Since Saturday, the China National Space Administration had divulged little about the Mars mission’s progress. It said on Wednesday that the components of the lander and the rover, including its solar panels, had “deployed in place normally.”

The black-and-white photograph shows the ramp that will guide the rover off the lander to the surface, casting a crisp shadow on the surface. (The horizon’s arc is an effect of the wide-angle lens.) The other, in color, shows the rear of the lander and the red rocks and soil of Utopia Planitia, the basin where NASA’s Viking 2 probe landed in 1976.

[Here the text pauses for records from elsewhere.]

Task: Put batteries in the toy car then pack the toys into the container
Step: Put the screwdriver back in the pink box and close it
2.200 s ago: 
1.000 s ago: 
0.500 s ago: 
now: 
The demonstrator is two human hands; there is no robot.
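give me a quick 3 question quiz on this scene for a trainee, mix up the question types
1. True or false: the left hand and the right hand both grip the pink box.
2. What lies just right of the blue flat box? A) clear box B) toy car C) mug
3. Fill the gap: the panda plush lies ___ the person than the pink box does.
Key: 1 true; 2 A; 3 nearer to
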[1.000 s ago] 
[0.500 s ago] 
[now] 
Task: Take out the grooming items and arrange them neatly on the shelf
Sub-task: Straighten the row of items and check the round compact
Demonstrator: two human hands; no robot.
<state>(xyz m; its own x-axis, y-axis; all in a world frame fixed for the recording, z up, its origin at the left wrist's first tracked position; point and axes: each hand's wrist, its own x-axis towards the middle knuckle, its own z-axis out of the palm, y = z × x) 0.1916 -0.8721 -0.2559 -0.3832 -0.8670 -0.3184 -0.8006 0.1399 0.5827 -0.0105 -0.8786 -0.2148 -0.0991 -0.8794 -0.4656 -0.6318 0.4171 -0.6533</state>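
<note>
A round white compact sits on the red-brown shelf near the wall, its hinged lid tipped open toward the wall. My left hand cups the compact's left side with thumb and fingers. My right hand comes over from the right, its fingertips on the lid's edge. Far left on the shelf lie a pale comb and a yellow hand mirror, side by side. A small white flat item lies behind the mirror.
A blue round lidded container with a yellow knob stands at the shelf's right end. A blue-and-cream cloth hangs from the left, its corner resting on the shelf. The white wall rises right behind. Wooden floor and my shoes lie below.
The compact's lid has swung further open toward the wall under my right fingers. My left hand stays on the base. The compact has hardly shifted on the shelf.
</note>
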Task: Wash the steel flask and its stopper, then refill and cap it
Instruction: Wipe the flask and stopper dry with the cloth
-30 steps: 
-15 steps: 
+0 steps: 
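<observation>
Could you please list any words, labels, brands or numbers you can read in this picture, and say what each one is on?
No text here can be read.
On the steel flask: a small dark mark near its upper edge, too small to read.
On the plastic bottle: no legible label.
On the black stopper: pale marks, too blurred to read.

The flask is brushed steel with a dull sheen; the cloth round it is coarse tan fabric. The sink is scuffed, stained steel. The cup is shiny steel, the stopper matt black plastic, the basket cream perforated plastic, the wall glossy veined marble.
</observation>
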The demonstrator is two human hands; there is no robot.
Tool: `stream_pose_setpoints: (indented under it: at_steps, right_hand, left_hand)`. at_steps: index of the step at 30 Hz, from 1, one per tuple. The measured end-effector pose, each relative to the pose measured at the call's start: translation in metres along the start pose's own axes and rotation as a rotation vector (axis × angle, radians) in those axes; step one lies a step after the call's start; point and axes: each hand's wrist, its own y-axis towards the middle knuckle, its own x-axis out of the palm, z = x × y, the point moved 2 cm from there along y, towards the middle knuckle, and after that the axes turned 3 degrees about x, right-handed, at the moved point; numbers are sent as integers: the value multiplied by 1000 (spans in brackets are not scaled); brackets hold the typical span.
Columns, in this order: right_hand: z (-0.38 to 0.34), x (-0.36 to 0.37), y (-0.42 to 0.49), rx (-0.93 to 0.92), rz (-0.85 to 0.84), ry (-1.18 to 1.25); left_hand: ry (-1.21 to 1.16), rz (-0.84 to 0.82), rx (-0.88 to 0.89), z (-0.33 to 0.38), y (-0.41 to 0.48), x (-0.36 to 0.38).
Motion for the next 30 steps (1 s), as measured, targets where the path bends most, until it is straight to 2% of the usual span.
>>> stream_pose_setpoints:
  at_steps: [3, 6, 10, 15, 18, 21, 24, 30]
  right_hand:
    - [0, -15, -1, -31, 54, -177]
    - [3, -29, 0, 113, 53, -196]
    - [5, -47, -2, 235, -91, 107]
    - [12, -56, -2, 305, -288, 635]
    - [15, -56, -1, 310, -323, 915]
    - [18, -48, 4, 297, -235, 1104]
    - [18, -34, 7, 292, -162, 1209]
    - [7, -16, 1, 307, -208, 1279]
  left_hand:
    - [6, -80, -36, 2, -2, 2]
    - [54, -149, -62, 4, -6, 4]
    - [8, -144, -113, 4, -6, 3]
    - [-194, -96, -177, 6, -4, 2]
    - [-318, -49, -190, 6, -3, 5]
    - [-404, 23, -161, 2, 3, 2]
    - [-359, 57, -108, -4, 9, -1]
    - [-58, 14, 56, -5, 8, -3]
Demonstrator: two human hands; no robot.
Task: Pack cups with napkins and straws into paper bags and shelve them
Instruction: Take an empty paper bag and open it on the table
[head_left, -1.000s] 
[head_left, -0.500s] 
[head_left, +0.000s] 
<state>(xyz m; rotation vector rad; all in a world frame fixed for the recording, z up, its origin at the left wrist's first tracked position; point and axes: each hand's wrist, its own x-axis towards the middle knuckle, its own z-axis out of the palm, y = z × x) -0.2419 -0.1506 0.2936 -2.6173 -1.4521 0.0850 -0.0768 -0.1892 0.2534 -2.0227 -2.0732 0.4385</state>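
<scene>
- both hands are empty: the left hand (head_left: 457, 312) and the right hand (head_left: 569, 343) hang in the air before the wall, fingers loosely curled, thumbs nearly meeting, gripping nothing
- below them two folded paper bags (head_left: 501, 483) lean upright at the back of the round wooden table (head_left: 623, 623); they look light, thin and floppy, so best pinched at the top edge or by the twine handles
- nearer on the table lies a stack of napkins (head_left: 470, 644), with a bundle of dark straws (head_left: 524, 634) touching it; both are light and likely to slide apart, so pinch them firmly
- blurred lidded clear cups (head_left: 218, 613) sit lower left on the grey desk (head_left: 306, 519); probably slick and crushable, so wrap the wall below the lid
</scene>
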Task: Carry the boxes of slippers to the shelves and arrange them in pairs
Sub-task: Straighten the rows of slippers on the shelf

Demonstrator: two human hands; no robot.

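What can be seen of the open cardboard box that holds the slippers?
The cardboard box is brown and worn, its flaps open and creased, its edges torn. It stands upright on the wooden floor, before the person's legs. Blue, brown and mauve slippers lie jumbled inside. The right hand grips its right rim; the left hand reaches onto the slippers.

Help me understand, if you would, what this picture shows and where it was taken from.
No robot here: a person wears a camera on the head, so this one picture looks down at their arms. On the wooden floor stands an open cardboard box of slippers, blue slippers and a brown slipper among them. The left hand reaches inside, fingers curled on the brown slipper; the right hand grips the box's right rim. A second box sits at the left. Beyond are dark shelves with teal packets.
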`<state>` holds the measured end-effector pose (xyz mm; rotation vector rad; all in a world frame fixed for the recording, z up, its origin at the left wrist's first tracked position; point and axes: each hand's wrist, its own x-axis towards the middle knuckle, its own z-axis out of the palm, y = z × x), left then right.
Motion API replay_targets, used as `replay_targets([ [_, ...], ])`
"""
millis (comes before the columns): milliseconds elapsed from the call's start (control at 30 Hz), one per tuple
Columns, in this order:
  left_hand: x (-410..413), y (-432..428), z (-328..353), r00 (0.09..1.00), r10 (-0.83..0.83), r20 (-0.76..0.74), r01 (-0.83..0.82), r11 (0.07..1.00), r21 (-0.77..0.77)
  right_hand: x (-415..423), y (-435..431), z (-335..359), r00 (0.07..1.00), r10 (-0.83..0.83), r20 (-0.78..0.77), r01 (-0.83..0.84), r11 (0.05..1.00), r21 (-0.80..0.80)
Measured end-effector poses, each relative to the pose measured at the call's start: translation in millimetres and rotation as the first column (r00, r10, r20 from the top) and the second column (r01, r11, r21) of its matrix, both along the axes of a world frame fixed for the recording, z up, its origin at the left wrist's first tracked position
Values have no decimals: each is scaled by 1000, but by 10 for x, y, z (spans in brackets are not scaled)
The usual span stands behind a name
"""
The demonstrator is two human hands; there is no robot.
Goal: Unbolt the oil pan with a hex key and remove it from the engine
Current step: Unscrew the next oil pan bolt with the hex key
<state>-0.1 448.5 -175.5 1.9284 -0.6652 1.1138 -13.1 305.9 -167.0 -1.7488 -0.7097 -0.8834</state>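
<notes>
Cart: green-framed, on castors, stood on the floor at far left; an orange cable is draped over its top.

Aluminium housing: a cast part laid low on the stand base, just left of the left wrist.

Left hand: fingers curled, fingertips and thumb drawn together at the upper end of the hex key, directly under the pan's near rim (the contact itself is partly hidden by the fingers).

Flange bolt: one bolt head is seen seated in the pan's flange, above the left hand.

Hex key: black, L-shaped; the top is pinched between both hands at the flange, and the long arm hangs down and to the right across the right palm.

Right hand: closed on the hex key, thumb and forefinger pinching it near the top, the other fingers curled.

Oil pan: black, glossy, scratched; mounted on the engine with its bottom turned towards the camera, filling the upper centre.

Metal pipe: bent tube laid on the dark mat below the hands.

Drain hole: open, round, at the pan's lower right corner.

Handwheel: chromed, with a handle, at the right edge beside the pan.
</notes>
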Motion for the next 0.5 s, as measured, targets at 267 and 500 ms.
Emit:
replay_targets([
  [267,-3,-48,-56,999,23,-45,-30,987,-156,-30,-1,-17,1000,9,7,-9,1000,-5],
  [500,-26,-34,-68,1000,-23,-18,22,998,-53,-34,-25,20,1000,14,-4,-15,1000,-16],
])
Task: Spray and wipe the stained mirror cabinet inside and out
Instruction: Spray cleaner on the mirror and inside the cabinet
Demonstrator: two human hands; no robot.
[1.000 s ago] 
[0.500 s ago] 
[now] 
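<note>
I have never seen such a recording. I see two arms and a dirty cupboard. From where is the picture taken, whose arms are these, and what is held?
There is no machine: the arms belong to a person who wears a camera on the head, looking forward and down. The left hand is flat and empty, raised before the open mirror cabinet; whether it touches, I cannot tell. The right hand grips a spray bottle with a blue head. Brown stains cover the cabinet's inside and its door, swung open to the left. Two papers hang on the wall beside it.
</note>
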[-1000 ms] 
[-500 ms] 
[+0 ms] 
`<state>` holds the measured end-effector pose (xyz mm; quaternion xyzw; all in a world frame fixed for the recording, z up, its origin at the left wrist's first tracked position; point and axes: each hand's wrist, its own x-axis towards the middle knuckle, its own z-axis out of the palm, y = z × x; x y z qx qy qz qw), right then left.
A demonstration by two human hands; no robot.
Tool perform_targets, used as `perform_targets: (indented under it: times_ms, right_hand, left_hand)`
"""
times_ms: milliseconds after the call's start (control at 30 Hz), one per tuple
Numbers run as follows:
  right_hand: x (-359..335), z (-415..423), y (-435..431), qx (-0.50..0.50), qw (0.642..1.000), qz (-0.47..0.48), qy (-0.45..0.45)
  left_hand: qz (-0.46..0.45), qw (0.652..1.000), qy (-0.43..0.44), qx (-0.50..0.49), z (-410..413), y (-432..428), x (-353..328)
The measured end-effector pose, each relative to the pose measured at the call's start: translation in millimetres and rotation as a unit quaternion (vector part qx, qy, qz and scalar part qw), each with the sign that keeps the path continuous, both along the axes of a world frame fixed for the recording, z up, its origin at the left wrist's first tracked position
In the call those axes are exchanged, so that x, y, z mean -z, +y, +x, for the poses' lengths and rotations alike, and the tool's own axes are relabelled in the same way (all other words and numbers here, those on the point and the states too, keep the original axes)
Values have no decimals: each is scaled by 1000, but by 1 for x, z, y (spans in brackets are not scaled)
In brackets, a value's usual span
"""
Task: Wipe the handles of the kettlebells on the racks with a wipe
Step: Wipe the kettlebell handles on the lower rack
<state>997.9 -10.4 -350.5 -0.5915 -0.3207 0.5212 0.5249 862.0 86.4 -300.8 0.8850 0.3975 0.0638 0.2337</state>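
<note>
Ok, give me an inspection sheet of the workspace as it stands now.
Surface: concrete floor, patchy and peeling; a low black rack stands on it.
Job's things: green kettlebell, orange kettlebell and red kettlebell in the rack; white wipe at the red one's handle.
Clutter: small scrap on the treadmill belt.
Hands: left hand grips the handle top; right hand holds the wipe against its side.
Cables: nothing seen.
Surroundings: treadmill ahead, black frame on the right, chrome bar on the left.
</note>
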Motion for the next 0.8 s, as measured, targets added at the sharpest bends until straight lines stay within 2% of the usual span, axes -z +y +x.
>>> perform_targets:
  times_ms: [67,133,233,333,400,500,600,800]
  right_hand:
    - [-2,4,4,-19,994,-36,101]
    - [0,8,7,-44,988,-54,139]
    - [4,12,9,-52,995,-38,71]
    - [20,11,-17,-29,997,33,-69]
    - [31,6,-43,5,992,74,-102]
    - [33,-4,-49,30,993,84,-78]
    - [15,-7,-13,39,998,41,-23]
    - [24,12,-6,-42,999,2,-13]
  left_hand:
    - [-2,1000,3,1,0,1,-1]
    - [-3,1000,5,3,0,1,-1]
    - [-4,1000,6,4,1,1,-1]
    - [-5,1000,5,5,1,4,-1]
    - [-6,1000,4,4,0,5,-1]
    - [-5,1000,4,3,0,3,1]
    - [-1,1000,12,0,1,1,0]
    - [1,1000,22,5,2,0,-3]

The Chinese agency also released two brief videos of the lander departing the orbiter that carried the craft to Mars. The agency’s statement said that the orbiter had braked into a new orbit on Monday, from which it could establish a stable communication link. It said that the rover was carrying out preparations to trundle down the ramp and began its exploration.

Zhurong is carrying a number of instruments to study the planet’s topography, geology and atmosphere. One goal is to understand the distribution of ice in the region, which, in theory, could someday help sustain visits by people.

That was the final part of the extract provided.